I couldn’t resist him or the possibility of a reassuring cuddle, and so I turned around and shuffled against him, easing myself into the folds of his body, slipping my buttocks into the bend of his lap, so that my knees buckled against his. He shifted slightly and then placed his arm around my waist. His hand dropped onto my stomach and he pulled my body closer, nuzzling his nose against my hair. I sighed, savouring the delicious feel of his bare chest against my back, flesh to naked flesh. I felt his growing erection against my buttock and so I responded by squeezing my body more tightly against him.

‘Hmm,’ he sighed, and his breath tickled the back of my neck, making my skin come alive, reminding me of the self I had so lately rediscovered. I let my toes drift down to his foot. He inhaled quickly and jerked his foot away. I repeated the movement, aware that he was now fully awake.
‘Hmm,’ he said again. ‘What time is it?’ sleepily.

‘Nine. Time to wake up.’ I wriggled myself even more tightly into him and felt an answering twitch of hardness. Then slowly I turned around to face him and his eyes opened and we stared, expressionlessly, at each other. I broke the moment by placing a small kiss on the end of his nose and he smiled and closed his eyes once more, sighing deeply. I had always loved watching Dan sleep. I loved seeing him with his eyes closed. I loved the black curve that his eyelashes painted, and the smoothness of his skin inches from my face. It was when, to me, he looked at his most vulnerable and approachable. But as I watched him, his eyes remained closed, and his breathing assumed the same gentle rhythm of relaxation, so much so that I feared he had gone back to sleep. I kissed his nose again and put my arm out and stroked his naked shoulder, willing him to wake up, to pay me attention. ‘Morning . . .’ I don’t know if he could sense the edge of insistence in my voice.

‘Hmm,’ he repeated, shivering. ‘Your hands are cold. You’re very awake.’

I traced my fingers over his arm, lightly, letting them slip over his skin until I felt the goosebumps ripple beneath my fingertips. His hand tightened over my hip, clasping it proprietorially, and pushed it away, slipping over my thigh and into my own warmth.

I pushed my hip towards him, invitingly. He opened his eyes and grinned at me and then he leaned over me. ‘What a lovely way to wake up . . .’

I breathed in the familiar scent of my husband, secure and masculine, intensified by the night, infused into the warm cotton sheets, so that I was engulfed by the essence of Dan and I wanted to melt into him. ‘Then what are you waiting for?’ I whispered.

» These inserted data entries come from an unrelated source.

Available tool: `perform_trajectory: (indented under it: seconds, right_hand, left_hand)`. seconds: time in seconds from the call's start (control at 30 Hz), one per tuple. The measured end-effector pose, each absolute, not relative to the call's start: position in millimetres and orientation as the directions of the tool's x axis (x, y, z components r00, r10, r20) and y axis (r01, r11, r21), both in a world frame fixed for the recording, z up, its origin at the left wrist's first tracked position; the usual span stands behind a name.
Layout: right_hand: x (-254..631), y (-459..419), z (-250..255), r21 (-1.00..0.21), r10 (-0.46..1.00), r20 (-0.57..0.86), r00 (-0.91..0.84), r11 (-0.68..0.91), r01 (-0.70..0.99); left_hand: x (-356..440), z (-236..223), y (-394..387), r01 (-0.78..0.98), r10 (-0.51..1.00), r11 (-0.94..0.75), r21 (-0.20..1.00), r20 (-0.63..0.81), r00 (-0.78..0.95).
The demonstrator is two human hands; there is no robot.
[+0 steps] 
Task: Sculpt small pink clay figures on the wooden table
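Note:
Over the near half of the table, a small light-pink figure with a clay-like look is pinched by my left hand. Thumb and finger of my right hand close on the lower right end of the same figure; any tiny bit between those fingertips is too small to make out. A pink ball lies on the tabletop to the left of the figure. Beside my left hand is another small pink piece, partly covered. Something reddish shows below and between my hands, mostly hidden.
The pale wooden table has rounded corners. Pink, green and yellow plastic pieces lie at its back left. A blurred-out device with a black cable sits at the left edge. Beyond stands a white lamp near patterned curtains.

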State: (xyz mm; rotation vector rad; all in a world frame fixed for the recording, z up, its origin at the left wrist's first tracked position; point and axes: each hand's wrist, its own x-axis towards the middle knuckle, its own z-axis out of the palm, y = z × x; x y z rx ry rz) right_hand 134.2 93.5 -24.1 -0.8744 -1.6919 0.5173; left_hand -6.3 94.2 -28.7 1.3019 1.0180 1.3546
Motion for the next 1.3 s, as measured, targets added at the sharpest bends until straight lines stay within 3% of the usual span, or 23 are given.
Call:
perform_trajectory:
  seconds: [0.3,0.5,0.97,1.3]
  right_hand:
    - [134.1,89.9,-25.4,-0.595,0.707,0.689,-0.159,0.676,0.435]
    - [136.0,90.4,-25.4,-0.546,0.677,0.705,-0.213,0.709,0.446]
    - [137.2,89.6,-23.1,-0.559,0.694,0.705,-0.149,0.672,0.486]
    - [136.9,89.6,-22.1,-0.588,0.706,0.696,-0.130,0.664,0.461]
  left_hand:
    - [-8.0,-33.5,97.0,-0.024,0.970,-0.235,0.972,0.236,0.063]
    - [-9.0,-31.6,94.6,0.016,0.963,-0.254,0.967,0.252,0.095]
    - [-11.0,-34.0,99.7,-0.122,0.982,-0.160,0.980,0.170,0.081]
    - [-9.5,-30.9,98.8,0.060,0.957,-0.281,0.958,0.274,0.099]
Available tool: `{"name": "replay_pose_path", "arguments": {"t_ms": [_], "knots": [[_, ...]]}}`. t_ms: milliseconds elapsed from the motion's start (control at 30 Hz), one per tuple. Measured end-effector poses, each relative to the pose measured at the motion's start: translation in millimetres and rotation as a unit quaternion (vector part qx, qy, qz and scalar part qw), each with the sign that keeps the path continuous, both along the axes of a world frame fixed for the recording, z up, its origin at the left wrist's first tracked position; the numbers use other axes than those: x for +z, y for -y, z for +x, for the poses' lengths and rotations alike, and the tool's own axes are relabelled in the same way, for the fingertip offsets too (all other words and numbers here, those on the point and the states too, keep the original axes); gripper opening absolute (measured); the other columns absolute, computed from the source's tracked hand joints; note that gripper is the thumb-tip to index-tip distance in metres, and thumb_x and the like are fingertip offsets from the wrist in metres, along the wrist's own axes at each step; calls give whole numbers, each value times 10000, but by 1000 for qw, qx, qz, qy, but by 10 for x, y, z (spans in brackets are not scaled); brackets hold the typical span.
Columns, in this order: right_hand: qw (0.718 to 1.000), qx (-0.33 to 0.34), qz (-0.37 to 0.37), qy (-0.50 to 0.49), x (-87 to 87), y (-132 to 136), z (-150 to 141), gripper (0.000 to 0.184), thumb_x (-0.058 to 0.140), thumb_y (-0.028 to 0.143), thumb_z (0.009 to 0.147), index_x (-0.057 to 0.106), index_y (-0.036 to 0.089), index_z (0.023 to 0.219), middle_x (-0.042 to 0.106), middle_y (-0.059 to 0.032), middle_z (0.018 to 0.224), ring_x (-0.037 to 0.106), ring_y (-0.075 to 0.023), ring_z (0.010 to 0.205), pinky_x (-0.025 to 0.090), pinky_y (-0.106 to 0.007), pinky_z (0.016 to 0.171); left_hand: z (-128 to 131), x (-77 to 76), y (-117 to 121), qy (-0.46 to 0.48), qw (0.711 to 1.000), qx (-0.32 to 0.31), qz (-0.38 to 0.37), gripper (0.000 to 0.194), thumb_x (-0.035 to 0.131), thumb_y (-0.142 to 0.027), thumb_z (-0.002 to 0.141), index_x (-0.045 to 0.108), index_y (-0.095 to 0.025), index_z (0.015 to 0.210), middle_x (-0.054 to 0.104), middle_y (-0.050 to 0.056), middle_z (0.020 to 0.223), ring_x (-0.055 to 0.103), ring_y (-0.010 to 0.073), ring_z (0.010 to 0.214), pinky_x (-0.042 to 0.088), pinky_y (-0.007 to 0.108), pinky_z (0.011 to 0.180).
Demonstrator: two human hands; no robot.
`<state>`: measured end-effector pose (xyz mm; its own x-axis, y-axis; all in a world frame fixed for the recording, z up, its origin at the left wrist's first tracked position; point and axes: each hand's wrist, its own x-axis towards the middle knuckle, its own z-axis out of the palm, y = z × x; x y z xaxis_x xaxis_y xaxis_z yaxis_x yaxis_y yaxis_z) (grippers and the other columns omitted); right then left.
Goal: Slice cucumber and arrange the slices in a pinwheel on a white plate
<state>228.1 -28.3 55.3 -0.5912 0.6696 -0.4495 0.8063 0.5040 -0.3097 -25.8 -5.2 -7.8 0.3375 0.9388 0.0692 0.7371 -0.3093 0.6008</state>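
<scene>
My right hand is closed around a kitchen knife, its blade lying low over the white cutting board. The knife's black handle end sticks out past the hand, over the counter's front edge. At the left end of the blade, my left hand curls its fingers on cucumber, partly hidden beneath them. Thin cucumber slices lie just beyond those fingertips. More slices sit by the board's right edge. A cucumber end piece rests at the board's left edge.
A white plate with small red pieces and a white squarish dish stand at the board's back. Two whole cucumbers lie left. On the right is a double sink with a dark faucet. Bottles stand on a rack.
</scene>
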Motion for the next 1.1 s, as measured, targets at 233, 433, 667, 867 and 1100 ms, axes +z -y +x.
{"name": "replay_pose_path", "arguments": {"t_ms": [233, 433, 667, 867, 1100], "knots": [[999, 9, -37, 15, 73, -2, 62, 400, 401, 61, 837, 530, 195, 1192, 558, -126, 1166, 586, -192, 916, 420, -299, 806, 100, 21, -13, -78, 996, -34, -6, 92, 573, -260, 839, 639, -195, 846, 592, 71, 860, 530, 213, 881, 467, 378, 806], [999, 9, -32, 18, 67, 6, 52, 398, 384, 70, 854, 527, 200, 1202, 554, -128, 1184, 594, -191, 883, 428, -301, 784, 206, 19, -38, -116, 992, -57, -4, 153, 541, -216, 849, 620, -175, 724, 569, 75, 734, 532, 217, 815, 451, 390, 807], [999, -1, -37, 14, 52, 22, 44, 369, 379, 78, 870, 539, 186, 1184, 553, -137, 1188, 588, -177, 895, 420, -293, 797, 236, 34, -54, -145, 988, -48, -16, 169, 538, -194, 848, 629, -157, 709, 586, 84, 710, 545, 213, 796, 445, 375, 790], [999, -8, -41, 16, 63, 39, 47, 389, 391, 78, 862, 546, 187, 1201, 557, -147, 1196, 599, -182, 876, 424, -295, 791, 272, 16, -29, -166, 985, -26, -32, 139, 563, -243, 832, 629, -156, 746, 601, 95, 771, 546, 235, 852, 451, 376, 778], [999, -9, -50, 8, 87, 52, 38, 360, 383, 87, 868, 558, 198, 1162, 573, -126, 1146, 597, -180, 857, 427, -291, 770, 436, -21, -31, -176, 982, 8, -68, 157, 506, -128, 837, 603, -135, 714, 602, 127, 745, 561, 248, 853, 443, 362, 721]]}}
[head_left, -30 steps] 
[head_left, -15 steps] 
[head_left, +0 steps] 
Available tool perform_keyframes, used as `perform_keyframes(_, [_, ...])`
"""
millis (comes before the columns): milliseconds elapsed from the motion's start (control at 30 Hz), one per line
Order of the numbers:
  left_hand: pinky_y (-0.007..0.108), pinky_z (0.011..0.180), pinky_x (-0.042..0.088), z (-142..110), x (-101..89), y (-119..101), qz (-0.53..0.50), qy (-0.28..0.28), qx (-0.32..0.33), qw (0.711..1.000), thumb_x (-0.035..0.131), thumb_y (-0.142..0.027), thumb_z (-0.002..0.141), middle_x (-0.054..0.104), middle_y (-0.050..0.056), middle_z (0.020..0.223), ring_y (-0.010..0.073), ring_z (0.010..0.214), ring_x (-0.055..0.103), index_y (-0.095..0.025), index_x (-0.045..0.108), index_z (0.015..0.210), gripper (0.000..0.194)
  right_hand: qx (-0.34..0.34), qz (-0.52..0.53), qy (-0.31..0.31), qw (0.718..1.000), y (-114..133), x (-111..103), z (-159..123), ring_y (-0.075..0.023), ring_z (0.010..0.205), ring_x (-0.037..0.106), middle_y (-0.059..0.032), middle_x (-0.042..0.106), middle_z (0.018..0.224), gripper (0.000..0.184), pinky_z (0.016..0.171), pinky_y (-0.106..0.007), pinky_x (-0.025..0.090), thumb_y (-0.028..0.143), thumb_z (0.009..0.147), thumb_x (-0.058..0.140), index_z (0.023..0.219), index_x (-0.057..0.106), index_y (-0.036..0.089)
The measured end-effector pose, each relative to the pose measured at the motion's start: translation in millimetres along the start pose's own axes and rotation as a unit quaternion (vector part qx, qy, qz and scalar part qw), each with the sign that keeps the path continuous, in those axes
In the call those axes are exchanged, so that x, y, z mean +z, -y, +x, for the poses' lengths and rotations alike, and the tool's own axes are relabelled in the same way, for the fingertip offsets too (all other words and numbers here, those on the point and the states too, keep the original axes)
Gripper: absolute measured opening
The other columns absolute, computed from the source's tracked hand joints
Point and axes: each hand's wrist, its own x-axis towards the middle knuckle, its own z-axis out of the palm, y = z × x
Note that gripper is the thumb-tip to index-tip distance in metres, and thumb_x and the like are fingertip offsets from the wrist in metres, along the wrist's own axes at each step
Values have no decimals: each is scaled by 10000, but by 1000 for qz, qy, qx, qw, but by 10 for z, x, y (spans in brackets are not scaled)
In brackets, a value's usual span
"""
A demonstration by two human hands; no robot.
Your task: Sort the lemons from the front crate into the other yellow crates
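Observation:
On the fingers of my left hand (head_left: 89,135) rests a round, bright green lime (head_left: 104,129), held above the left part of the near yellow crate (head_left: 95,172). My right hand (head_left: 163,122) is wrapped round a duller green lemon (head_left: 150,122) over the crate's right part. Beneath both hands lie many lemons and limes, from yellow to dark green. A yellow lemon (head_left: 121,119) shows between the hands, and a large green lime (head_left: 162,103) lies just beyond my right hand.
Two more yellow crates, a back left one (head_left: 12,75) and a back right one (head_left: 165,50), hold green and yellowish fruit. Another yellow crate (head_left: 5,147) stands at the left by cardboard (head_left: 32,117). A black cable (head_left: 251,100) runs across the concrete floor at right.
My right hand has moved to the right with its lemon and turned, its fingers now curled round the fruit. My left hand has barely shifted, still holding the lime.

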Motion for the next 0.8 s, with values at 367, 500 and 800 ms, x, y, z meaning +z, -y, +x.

He raised himself and placed his body over mine, sliding between my legs. I squeezed my buttocks and raised my hips off the bed encouragingly and then saw his expression change; clouded confusion, closely followed by tired resignation and a long sigh. I could feel him soften against my thigh. ‘Sorry,’ he said. ‘Just tired, I guess.’

‘Don’t worry,’ I smiled, and said with forced enthusiasm, ‘Never mind. There’s always later.’

‘Yeah,’ he said, ‘later,’ and rolled off me. ‘Sorry, babe.’ He ruffled my hair and then lay back on his pillow and looked at his watch.
‘Time to get up.’

‘Yep.’ I bit my lip, suddenly feeling that I could easily burst into tears. I slid out of bed and reached for my robe on the back of the door and pulled it around me, trying to generate some warmth. ‘I’ll make us some tea. Why don’t you run a bath, and I’ll bring it to you?’